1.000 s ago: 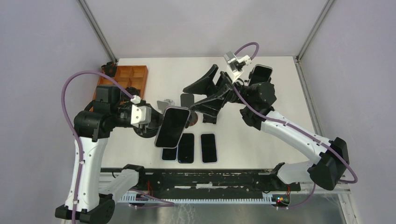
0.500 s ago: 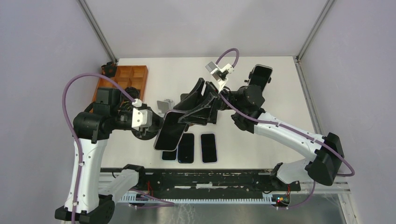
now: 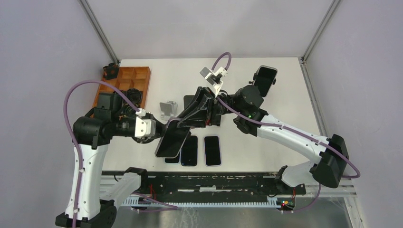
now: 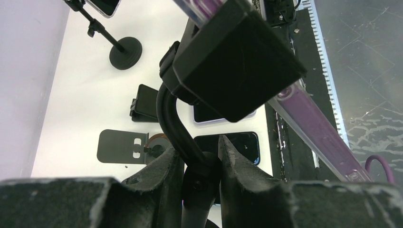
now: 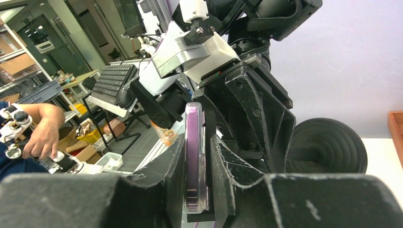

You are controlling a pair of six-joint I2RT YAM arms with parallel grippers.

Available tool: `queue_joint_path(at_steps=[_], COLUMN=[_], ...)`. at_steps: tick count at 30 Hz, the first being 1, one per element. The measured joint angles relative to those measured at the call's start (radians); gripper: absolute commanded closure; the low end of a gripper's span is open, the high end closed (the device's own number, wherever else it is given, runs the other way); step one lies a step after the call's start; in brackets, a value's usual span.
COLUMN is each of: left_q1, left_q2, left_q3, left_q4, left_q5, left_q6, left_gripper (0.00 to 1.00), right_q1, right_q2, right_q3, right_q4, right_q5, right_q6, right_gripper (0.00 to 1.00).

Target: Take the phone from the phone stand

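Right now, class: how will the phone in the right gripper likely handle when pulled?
Probably rigid: the phone is a straight flat slab. Likely slippery: the right gripper pinches its glossy edge. The phone stand clamping it may resist.

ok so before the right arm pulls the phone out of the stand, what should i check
1. right end effector closed on the phone edge: ok
2. left end effector shut on the stand neck: ok
3. phone seated in the stand clamp: ok
4. stand held up off the table: ok
5. pull path clear of the spare phones lying below: cannot tell
6. grip firm enough not to slip: cannot tell
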Motion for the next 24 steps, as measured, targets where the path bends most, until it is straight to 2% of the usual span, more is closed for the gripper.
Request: queue_joint_path(at_steps=[1, 3, 7, 12, 18, 19, 24], left_q1=[0.000, 0.000, -0.014, -0.022, -0.030, -0.031, -0.033], left_q2=[-0.006, -0.017, -0.028, -0.029, -0.029, -0.029, -0.042], left_q3=[-0.002, -0.009, -0.020, -0.027, -0.028, -0.030, -0.068], left_q4=[-0.003, -0.007, -0.014, -0.019, -0.028, -0.029, -0.008], left_q5=[-0.005, -0.007, -0.003, -0.002, 0.004, 0.003, -0.001], left_q6=[0.005, 0.010, 0.023, 0.028, 0.027, 0.028, 0.040], left_gripper=[0.98, 0.98, 0.98, 0.98, 0.98, 0.98, 0.98], right_q1=[0.002, 0.009, 0.026, 0.052, 0.064, 0.064, 0.064], right_q2=[0.000, -0.003, -0.031, -0.080, -0.087, -0.087, -0.084], right_q3=[0.000, -0.002, -0.025, -0.062, -0.066, -0.060, 0.011], right_q4=[-0.003, -0.010, -0.061, -0.113, -0.127, -0.143, -0.301], right_q5=[-0.005, -0.011, -0.011, 0.008, 0.036, 0.040, 0.052], right_q6=[0.006, 0.011, -0.013, -0.070, -0.119, -0.128, -0.199], right_gripper=[0.68, 0.53, 0.52, 0.65, 0.97, 1.00, 1.00])
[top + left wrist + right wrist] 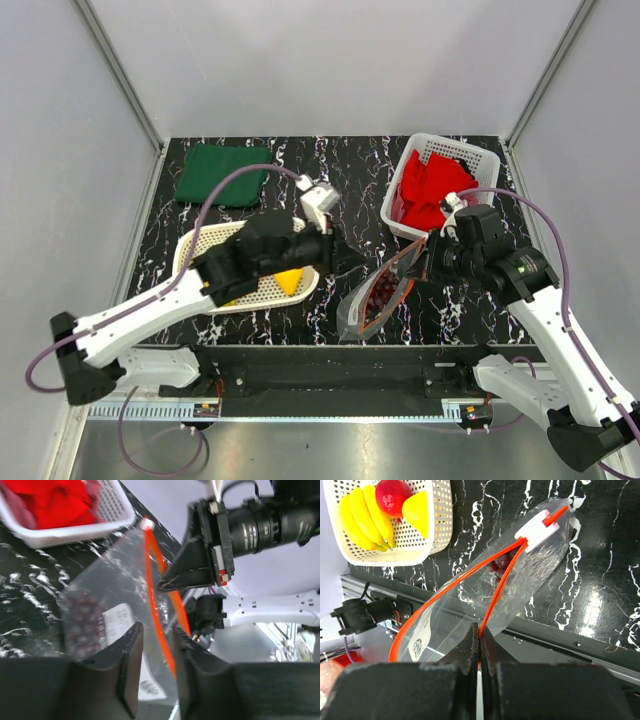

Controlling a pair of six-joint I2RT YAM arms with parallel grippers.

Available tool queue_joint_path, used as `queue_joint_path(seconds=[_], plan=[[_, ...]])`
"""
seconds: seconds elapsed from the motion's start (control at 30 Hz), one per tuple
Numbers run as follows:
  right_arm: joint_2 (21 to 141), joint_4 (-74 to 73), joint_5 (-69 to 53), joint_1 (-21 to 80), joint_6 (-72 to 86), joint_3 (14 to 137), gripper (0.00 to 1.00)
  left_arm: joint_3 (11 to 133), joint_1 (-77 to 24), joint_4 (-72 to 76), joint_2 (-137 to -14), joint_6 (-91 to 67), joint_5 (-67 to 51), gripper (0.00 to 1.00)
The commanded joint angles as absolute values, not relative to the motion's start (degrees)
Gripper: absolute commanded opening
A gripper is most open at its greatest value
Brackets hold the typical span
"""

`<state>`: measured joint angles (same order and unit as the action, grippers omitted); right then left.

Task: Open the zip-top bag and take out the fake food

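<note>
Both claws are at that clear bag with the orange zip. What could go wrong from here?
The right gripper pinches only the orange-red zip strip of the clear plastic zip-top bag; it might slip free. The left gripper has its fingers apart around the bag's edge, so it could close on nothing. The dark purple grape cluster lies near the front edge of the black marbled table and could tumble off.

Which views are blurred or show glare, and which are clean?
Left wrist: soft throughout, bag and basket smeared, likely motion blur. Right wrist: sharp on the zip strip and fruit, a glare patch on the table at right, its own fingers dark with little detail. Top external: evenly lit, in focus, no strong glare.
</note>
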<state>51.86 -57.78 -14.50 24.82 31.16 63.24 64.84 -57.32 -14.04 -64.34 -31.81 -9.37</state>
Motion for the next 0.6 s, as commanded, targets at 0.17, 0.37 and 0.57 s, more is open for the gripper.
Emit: queue_joint_path(seconds=[0.17,0.37,0.57], plan=[[52.4,-54.8,-17.0,25.1,33.6,65.7,0.0,76.5,-70.7,-14.7,-74.9,-28.1,6.1,0.17],[52.4,-54.5,-17.1,25.1,36.3,65.7,0.0,81.2,-72.9,-23.3,-81.4,-33.4,17.6,0.04],[52.6,-54.8,-17.3,25.1,37.8,67.4,0.0,86.4,-73.0,-29.4,-88.9,-34.5,21.3,0.02]])
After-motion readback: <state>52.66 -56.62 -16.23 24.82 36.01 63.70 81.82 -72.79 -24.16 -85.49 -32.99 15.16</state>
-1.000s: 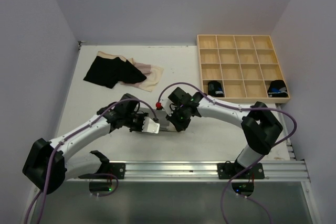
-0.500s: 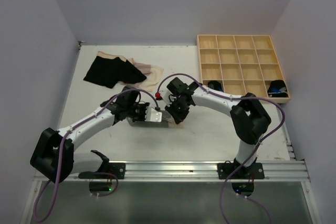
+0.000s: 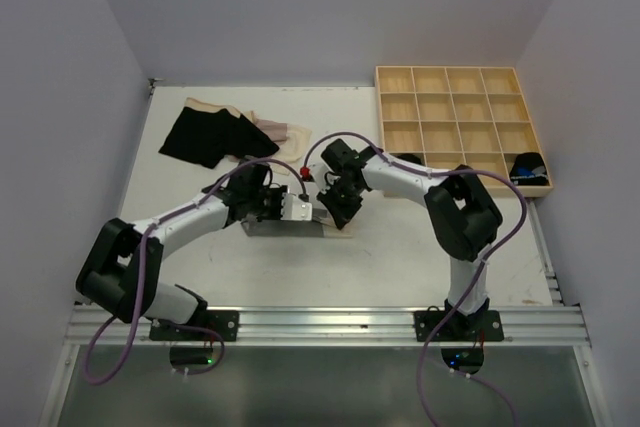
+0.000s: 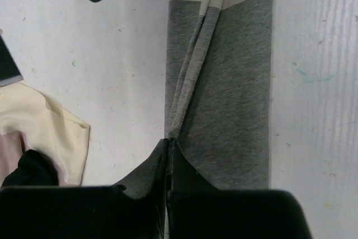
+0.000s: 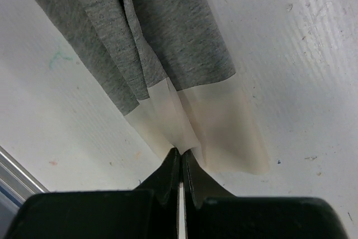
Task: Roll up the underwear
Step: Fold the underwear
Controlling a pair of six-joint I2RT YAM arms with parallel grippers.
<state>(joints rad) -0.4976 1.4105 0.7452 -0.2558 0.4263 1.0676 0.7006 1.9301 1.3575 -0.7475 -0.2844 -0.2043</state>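
Note:
A grey underwear (image 4: 235, 93) with a beige waistband (image 5: 224, 127) lies folded into a long narrow strip on the white table, showing in the top view as a grey edge (image 3: 262, 227). My left gripper (image 4: 168, 141) is shut on a pinched ridge at its grey end. My right gripper (image 5: 180, 150) is shut on a fold of the beige band at the other end. In the top view the left gripper (image 3: 282, 209) and right gripper (image 3: 335, 209) face each other closely over the strip. Most of the cloth is hidden under them there.
More underwear lies in a pile at the far left: a black piece (image 3: 205, 137) over pale beige-pink ones (image 3: 285, 137). A light wooden compartment tray (image 3: 463, 68) stands at the far right, with a dark roll (image 3: 527, 167) in its near row.
Both grippers have moved away from the near edge, carrying the grey strip with them. They stay shut and close together. The pile and the tray have not moved.

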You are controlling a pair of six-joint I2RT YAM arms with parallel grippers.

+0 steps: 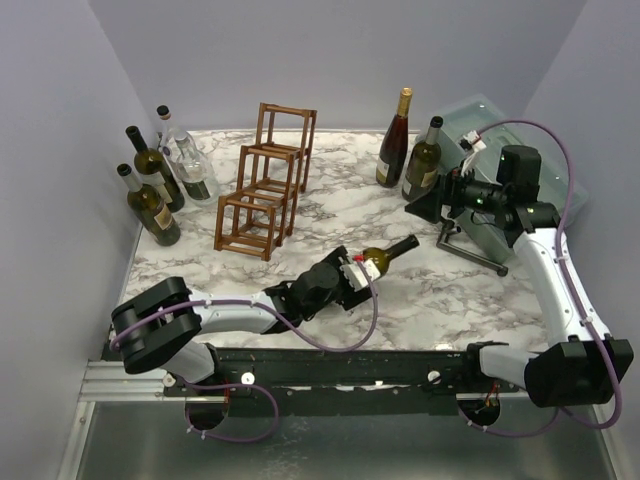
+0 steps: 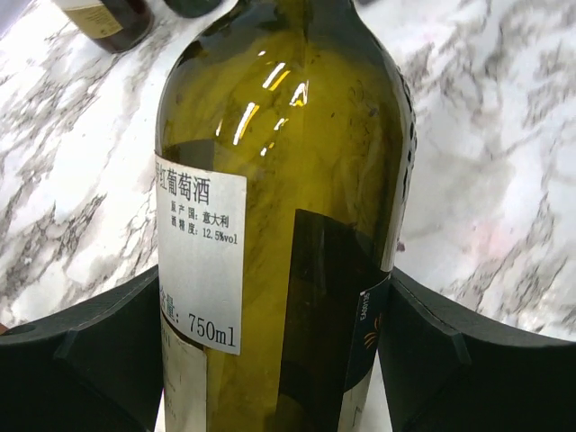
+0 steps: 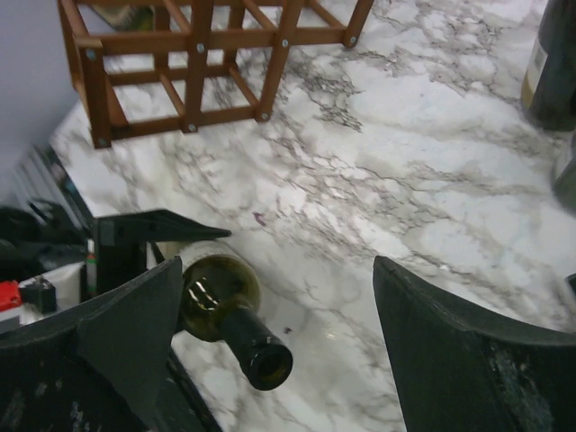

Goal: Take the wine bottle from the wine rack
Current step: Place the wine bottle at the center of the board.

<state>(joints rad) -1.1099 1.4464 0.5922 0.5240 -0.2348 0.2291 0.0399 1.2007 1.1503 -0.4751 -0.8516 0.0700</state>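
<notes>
Left wrist view: held snug round its fat middle by the left gripper (image 1: pixel 350 272), pressed on both sides, to keep the green wine bottle (image 2: pixel 288 180) from rolling. Lying flat, already out of the wine rack (image 1: pixel 265 185), just in front. Farther off, right gripper (image 1: pixel 428 205) spread wide, holding nothing.
</notes>
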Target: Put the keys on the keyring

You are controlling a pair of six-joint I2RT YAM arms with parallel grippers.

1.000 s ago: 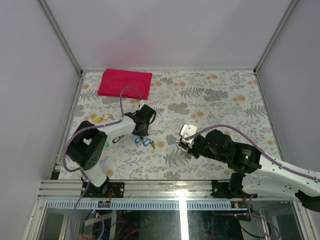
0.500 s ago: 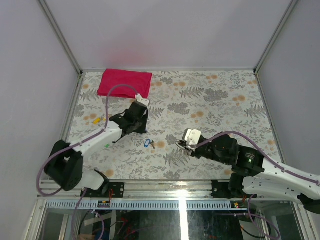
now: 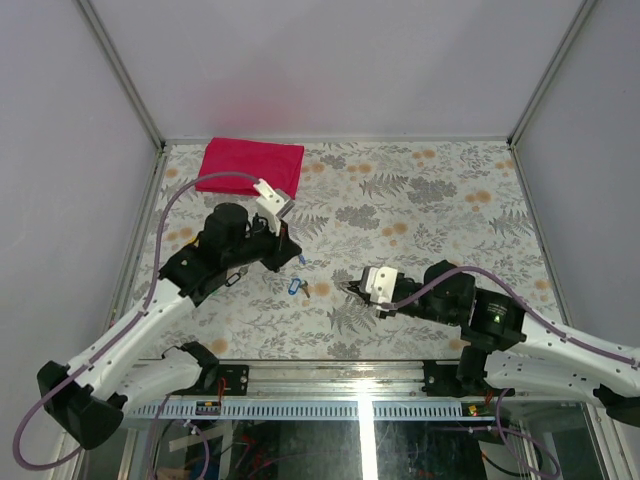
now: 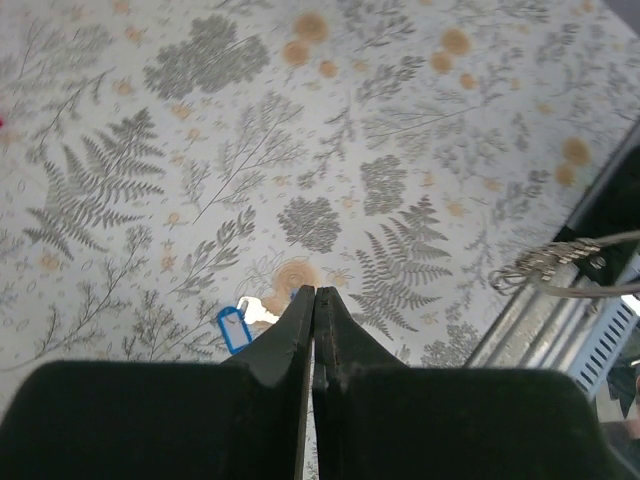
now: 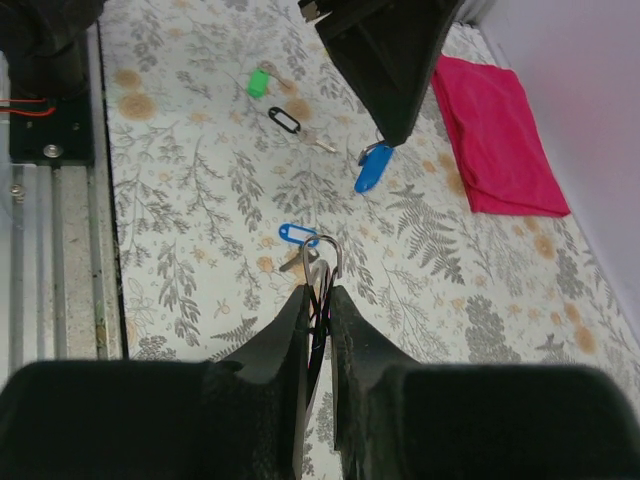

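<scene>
While neither key is threaded yet, my left hand (image 4: 314, 296) is pinched shut on one key (image 5: 373, 170), its blue plastic head dangling. The other key (image 5: 297, 234) lies flat on the floral worktop (image 5: 200, 230). My right hand (image 5: 318, 292) is clamped on the keyring (image 5: 322, 262), thin silver wire loops.

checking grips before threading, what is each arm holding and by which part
Left gripper: one blue key, pinched at its top end, blue head dangling below the jaws. Right gripper: the keyring, clamped by its near edge, loops sticking past the tips.
</scene>
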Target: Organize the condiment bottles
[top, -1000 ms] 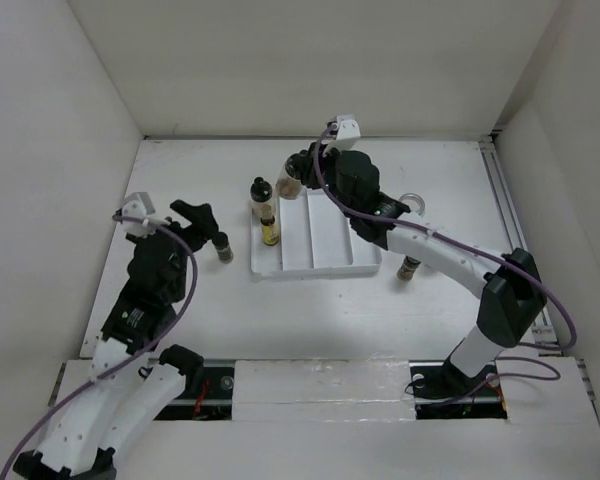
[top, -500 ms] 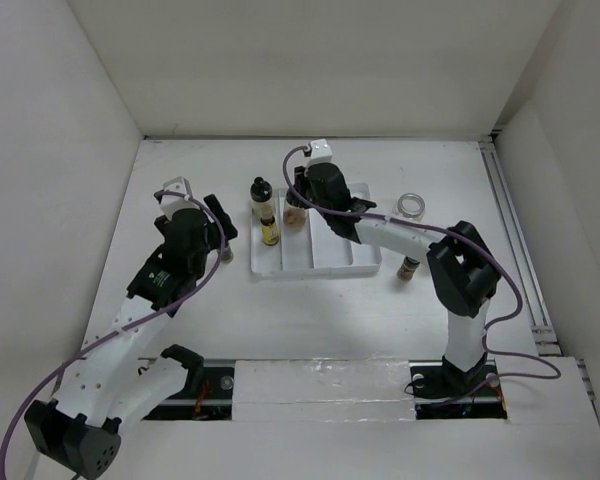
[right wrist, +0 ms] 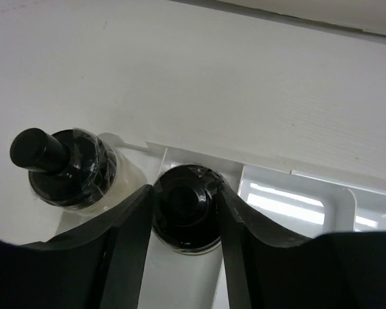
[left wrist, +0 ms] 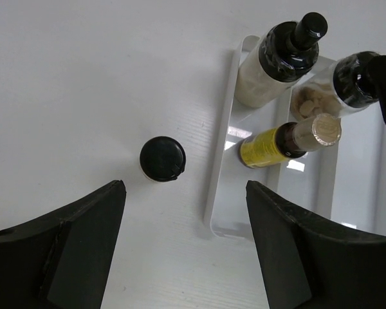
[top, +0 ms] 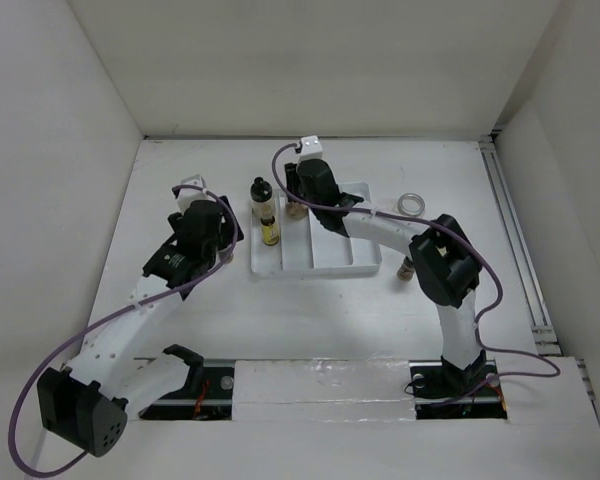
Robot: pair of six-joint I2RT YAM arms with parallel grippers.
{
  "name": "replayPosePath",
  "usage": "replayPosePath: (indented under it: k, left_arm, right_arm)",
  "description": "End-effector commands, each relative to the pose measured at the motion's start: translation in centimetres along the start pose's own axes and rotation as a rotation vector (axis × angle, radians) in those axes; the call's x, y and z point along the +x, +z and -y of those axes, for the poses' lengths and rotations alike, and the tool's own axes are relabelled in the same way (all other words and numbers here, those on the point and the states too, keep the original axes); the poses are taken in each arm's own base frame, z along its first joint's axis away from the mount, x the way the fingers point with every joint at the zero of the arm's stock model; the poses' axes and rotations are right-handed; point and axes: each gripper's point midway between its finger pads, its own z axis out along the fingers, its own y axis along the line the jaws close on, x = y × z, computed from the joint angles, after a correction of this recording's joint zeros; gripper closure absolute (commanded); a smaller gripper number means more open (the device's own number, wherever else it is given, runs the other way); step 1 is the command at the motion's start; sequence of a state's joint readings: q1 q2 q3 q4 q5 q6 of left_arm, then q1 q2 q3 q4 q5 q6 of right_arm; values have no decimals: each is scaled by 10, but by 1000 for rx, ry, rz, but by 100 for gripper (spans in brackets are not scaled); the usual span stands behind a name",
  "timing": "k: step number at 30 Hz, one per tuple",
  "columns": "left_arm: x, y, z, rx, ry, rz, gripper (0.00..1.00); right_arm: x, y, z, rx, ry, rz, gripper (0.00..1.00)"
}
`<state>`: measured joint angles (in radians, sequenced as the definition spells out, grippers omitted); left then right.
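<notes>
My right gripper (right wrist: 185, 193) is shut on a black-capped bottle (right wrist: 186, 212) of beige pieces, upright at the far end of the white tray's (top: 330, 262) second slot. My right gripper also shows in the top view (top: 295, 205). A pale black-capped bottle (right wrist: 64, 168) stands beside it in the first slot (top: 260, 189). A yellow bottle (left wrist: 265, 145) lies in that slot. My left gripper (left wrist: 185, 187) is open above a small black-capped bottle (left wrist: 162, 159) standing on the table left of the tray. In the top view my left gripper (top: 220, 225) hides that bottle.
A dark-capped bottle (top: 408, 268) stands on the table just right of the tray. A squat, wide, pale jar (top: 412, 203) sits at the back right. White walls enclose the table on three sides. The tray's right slots hold nothing.
My left arm has reached forward and right, over the small bottle beside the tray. My right gripper has shifted left with its bottle to the tray's far end.
</notes>
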<state>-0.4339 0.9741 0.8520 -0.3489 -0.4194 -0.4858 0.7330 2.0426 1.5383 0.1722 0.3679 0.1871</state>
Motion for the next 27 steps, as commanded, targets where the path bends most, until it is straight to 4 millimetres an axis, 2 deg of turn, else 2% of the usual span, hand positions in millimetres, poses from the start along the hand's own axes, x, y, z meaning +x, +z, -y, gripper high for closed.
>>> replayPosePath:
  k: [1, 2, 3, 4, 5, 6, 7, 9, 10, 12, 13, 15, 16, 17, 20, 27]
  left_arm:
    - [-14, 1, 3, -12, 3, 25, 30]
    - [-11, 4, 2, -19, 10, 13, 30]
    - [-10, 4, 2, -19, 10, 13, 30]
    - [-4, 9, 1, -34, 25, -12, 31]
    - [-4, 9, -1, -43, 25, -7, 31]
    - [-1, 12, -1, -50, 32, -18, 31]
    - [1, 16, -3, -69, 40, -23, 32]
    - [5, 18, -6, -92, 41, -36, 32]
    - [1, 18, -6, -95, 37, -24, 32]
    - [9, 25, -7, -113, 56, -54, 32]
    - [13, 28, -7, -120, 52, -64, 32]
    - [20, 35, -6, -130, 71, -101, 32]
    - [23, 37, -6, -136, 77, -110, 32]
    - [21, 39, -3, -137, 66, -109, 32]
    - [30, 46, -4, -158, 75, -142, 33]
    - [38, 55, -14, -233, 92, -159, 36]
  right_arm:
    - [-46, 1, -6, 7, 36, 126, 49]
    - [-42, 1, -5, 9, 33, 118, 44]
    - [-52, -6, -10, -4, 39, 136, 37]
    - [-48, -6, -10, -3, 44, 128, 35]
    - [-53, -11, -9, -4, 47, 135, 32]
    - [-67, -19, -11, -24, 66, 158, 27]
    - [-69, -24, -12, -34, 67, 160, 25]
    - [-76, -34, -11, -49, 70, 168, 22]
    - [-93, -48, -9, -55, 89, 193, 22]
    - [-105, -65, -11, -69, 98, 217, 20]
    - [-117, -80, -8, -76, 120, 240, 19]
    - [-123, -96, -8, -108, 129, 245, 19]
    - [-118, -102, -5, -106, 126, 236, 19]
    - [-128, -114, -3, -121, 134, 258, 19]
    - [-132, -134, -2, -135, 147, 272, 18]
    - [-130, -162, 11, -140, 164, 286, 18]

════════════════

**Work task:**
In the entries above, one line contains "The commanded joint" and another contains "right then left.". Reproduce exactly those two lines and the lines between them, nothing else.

**Response to the exercise:**
The commanded joint angles as absolute values, not relative to the motion's start (degrees)
Gripper: absolute commanded opening
A gripper is most open at its greatest value
Brackets hold the typical span
"""

`<state>`: measured joint angles (same order and unit as the action, grippers omitted); right then left.

The answer, as written, is complete.